A few songs in, she had paused to recall her personal contacts with each one. She had been part of a
Billie Holiday tribute hosted by Wilson and she knew of Turner through Shorter, a mutual friend. With Mitchell, however, the shared working relationships ran deepest. Now something ephemeral and personal would link them.
"As I listened," she continued, "I was thinking this will never happen again, these chords may never get played again, and I'm the only one hearing them. I wish I had a phonographic memory, or that we had phones back then to record so I could have captured it. But I just sat and listened. It was so beautiful."
The tardy men eventually arrived to back Mitchell as she gave Hancock's album her unique take on "Summertime," a jazz standard with an estimated 25,000 versions. Before they came, however, she had given her eavesdropping audience of one an indelible, one-of-a-kind memory.
Carrington's UCLA concert, which came near the end of a string of tour dates, was also a one-time-only event. This constellation of artists required some members to travel from the east coast and their schedule demands meant that despite weeks of communicating and planning by phone or Internet, rehearsals would be little more than the afternoon of the show.
The kinetics of performing in this way would add energy and focus to the 90-minute program, and it began with the opening number, Horn's lively interpretation of Wilson's "Never Will I Marry" off her 1962 collaboration with
Julian "Cannonball" Adderley. Another Wilson classic, "Teach Me Tonight," introduced Ledisi, whose smoldering rendition was a highlight. Wright's Wilson tribute was "Save Your Love" (also on the album with Adderley), which featured a beautiful solo from Jensen.
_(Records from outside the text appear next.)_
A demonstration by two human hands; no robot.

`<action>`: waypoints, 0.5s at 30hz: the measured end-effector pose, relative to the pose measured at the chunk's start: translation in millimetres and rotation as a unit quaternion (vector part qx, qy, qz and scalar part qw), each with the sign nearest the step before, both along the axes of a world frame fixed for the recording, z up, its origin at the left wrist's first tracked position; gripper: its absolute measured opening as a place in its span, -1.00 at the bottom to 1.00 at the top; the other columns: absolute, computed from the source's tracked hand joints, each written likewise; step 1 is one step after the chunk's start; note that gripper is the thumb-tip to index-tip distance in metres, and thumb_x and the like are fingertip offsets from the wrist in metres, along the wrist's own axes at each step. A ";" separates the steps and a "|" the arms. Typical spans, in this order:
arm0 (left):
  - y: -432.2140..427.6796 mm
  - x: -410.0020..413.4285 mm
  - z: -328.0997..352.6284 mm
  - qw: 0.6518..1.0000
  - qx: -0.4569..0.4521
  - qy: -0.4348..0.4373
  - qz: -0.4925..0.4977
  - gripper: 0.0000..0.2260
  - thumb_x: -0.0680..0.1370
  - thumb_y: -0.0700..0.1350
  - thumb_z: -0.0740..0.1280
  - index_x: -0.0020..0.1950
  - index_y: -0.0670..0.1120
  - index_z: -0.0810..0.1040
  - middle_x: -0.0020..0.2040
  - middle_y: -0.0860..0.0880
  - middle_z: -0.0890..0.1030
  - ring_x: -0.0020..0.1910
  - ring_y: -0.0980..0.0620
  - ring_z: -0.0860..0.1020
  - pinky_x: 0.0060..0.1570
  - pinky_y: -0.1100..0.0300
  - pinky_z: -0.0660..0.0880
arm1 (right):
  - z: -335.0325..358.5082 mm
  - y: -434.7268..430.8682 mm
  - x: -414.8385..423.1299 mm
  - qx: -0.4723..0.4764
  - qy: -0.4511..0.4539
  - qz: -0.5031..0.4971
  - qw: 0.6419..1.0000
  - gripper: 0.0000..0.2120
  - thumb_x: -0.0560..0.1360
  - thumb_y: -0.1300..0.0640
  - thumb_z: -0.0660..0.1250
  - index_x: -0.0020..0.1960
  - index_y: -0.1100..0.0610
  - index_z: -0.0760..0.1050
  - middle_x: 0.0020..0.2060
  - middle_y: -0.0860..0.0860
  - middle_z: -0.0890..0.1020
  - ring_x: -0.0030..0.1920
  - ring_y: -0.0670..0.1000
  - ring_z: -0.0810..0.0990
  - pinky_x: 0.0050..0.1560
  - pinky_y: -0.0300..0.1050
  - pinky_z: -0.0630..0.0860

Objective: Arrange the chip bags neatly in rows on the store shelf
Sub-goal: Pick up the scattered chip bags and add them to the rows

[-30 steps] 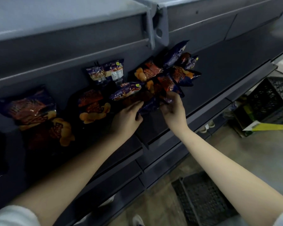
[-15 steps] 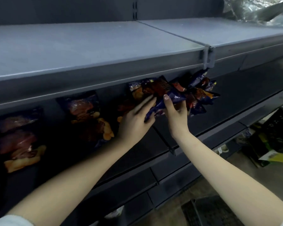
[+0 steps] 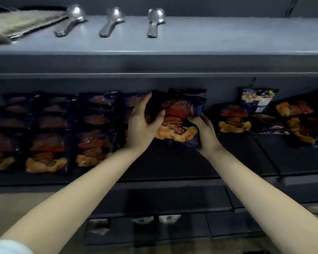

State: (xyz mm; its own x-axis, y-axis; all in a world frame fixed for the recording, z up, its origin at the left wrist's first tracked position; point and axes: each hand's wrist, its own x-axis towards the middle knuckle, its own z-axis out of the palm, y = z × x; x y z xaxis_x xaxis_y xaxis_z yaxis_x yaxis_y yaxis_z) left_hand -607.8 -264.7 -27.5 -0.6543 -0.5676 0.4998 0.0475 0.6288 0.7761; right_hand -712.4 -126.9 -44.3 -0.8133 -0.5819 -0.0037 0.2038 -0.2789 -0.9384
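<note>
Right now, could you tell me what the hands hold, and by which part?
One dark blue chip bag with red print: left hand grips its left edge, right hand its lower right corner.

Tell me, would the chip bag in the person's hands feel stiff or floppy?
Probably floppy: the chip bag buckles where the left hand grips its edge. Likely light, since the right hand merely holds its lower corner. The glossy film may be slippery.
</note>
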 end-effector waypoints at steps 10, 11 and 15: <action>-63.3 77.8 -25.0 0.946 0.316 -0.055 -0.042 -0.76 0.44 -0.10 0.44 0.07 0.09 0.55 0.07 0.07 0.62 0.11 0.10 0.56 0.20 0.12 0.47 | -19.5 -62.4 55.1 0.020 0.075 0.125 0.989 -0.77 0.48 0.34 0.31 0.10 0.15 0.51 -0.05 0.00 0.67 0.03 0.00 0.64 0.08 -0.04 0.53; -66.4 80.1 -30.1 0.948 0.312 -0.053 -0.041 -0.76 0.44 -0.10 0.44 0.07 0.09 0.55 0.04 0.10 0.63 0.08 0.14 0.56 0.16 0.19 0.46 | -24.3 -62.7 57.8 0.021 0.083 0.131 0.988 -0.76 0.48 0.30 0.34 0.14 0.14 0.50 0.01 0.02 0.66 0.09 0.02 0.62 0.14 -0.01 0.52; -64.7 80.8 -44.1 0.948 0.313 -0.043 -0.038 -0.76 0.45 -0.16 0.43 0.05 0.09 0.52 -0.04 0.19 0.59 -0.02 0.27 0.53 -0.10 0.48 0.43 | -39.7 -55.7 65.3 0.092 0.154 0.136 0.974 -0.48 0.38 0.07 0.47 0.29 0.05 0.41 0.18 0.02 0.59 0.23 0.00 0.54 0.25 0.00 0.47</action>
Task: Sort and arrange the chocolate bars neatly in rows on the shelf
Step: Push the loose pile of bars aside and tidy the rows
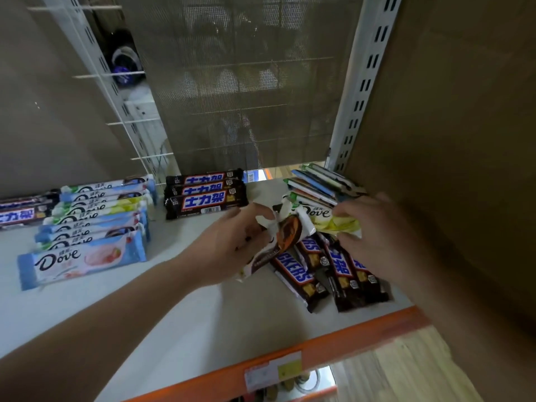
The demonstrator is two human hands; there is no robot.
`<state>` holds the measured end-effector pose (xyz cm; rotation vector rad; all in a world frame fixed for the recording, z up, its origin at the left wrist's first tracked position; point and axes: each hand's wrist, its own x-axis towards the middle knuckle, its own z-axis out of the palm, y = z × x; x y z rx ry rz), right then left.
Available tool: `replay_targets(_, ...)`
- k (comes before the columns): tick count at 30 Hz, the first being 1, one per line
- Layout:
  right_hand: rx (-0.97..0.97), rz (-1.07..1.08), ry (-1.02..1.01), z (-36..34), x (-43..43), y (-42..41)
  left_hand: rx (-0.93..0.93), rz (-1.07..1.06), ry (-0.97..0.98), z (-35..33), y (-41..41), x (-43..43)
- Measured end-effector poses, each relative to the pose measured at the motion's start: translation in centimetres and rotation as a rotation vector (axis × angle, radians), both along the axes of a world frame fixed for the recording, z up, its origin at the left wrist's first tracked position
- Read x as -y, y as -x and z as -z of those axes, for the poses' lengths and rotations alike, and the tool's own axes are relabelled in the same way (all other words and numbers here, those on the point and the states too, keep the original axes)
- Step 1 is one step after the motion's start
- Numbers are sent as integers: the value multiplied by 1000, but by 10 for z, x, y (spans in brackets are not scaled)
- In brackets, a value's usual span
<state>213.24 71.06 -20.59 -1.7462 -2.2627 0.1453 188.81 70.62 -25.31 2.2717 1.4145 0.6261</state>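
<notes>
The left hand point(232, 242) has its fingers point(255, 210) curled in, thumb and forefinger pinching the crinkled upper end of a brown-and-white Dove bar point(285, 236). The bar hangs tilted above the shelf point(174, 314), its glossy wrapper printed with a chocolate swirl. The right hand point(374, 236) is blurred. Its fingers bend over the right end of a yellow-green Dove bar point(330, 223) with the thumb beneath, so it seems to grip the bar. The two bars touch where their ends cross between the hands.

Under both hands lies a loose pile of Snickers bars point(327, 268), long dark-brown foil packets with blue lettering, fanned out and overlapping near the shelf's right front. Behind them, at the back right, thin flat bars point(316, 184) with green and blue edges lean on one another.

At the back centre three Snickers bars point(206, 194) lie side by side, parallel and touching. To the left, a row of Dove bars point(95, 216) in pale blue, green and pink wrappers overlaps like shingles, with a strawberry Dove bar point(81, 262) at the front. More Snickers point(23, 211) sit at the far left.

The shelf is smooth and white with an orange front edge point(333, 338) carrying a price label point(272, 372). A grey mesh panel point(246, 82) and a slotted white upright point(362, 82) stand behind.
</notes>
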Motion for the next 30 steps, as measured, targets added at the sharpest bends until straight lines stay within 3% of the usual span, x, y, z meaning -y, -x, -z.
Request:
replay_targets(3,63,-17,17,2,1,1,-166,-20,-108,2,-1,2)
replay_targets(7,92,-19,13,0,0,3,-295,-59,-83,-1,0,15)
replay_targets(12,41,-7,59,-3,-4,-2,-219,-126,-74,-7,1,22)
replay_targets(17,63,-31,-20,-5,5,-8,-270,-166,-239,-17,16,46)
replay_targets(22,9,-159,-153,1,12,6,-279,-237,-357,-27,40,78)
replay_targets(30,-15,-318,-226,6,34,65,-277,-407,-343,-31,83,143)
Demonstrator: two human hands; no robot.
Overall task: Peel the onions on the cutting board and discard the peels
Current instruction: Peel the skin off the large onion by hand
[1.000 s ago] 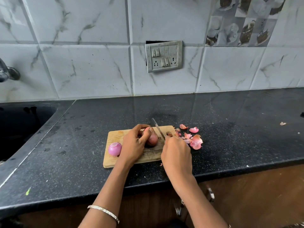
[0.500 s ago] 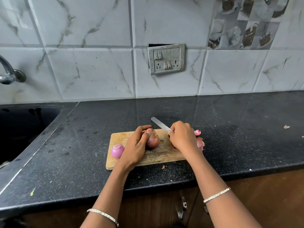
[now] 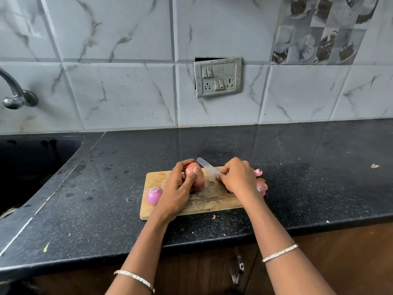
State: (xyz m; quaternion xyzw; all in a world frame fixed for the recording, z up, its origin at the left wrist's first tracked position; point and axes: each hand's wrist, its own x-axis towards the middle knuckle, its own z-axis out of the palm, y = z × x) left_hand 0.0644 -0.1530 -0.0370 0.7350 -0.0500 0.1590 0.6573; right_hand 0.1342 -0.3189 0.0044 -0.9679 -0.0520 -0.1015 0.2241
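Observation:
A wooden cutting board (image 3: 212, 201) lies on the black counter. My left hand (image 3: 180, 188) grips an unpeeled reddish onion (image 3: 198, 179) standing on the board, thumb across its top. My right hand (image 3: 238, 177) holds a knife (image 3: 207, 166); its blade points up and left, past the top of that onion. A peeled purple onion (image 3: 154, 195) sits at the board's left edge. Pink onion peels (image 3: 261, 185) lie on the counter just right of the board, partly hidden by my right hand.
A black sink (image 3: 32, 167) is sunk into the counter at the left, with a tap (image 3: 14, 96) above it. A switch and socket panel (image 3: 218, 77) sits on the tiled wall. Small peel scraps (image 3: 374, 166) dot the counter. The counter's front edge runs close to the board.
My right hand has moved up and right from the board's front to its far right edge, swinging the knife blade toward the onion's top. My left hand has stood the onion more upright.

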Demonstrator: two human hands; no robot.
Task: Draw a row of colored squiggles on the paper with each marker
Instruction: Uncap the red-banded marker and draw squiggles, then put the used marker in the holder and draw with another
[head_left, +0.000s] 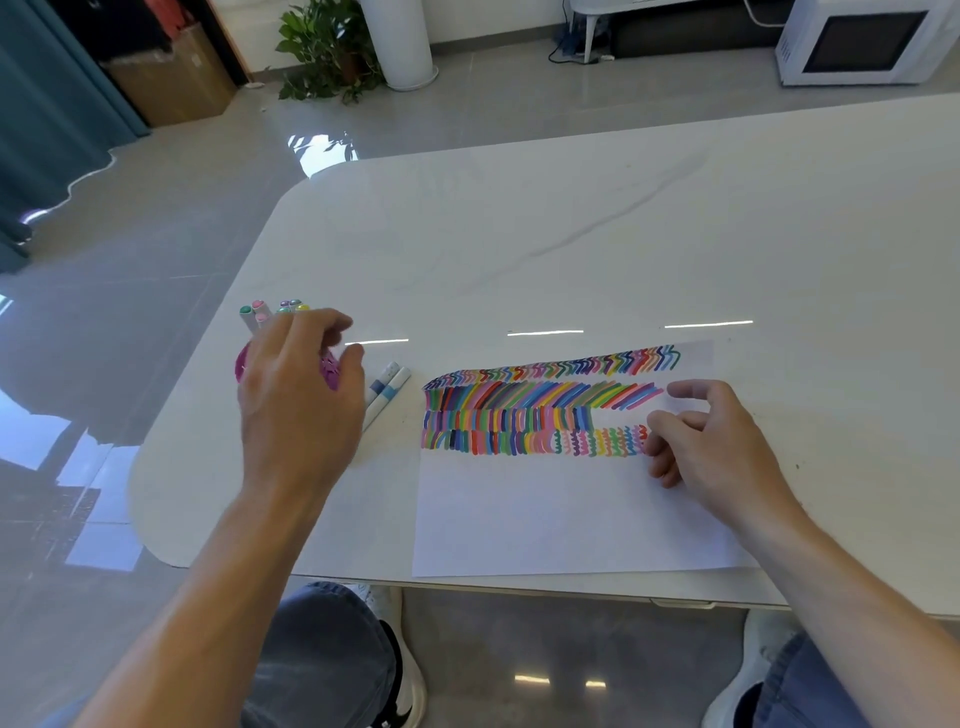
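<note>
The markers (270, 314) stand bunched in a pink holder (332, 371) near the table's (571, 234) left edge, caps up, long axes roughly upright and leaning a little away from the person. Two more markers (387, 387) lie flat just right of the holder, pointing away and to the right, between the holder and the paper (545, 514). The left hand (298, 395) is directly over the holder, fingers curled and partly spread, thumb out to the right; whether it grips a marker or the holder cannot be told, since the hand hides them. It is plainly the nearer hand for picking the next colour. The right hand (711, 441) rests on the paper at the right end of the lowest squiggle row (597, 441), fingers loosely bent and apart, holding nothing visible. The row's unfinished end lies beside that hand, so the next marker likely has to cross rightward from the holder to it.
</note>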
It was the rarest of concerts: a program of highlights. Even so, there were points that achieved greater heights. One of these tent-pole moments came after Horn introduced her second Wilson tribute in a way that also introduced the singer and the empowering impact she has had on many young African-American women. At 13 or 14, Horn said, she saw a beautiful woman, salt-and-pepper hair, on television. Impressed by Wilson's beauty, talent and especially her confident attitude, Horn had said, "I want to be like that!" She then proceeded to lay down a take on "Guess Who I Saw Today," that left no doubt she had accomplished her goal.
Wright's first appearance was the evening's second number, Mitchell's "Edith and the King Pin." With a timbre you'd want Mother Nature to have if it could sing, Wright made "Edith" a tent-pole moment that touched the celestial as it tore at heartstrings. She would follow it with another, a transcendent take on Turner's "Better be Good to Me" inspired by her own arrangement of Nick Drake's "River Man" for her 2015
Freedom & Surrender album.
Another Mitchell song that raised the stakes began with Dorsey's bass solo. After Carrington and pianist Cowherd gently joined in, Dorsey surprised with a haunting vocal on "Goodbye Pork Pie Hat" off Mitchell's 1979
Mingus, then eased into the first verse of "Both Sides, Now." Wright and Ledisi would slip back onstage for the second and third verses. Horn sang Mitchell's "Love," which Carrington said would be on her next release, and then a time-altering rhythmic intro by Carrington opened another song from
Mingus, "Dry Cleaner of Des Moines." Here again, Jensen provided a rich-toned solo that altered below deep dives below the staff and soaring runs far above it.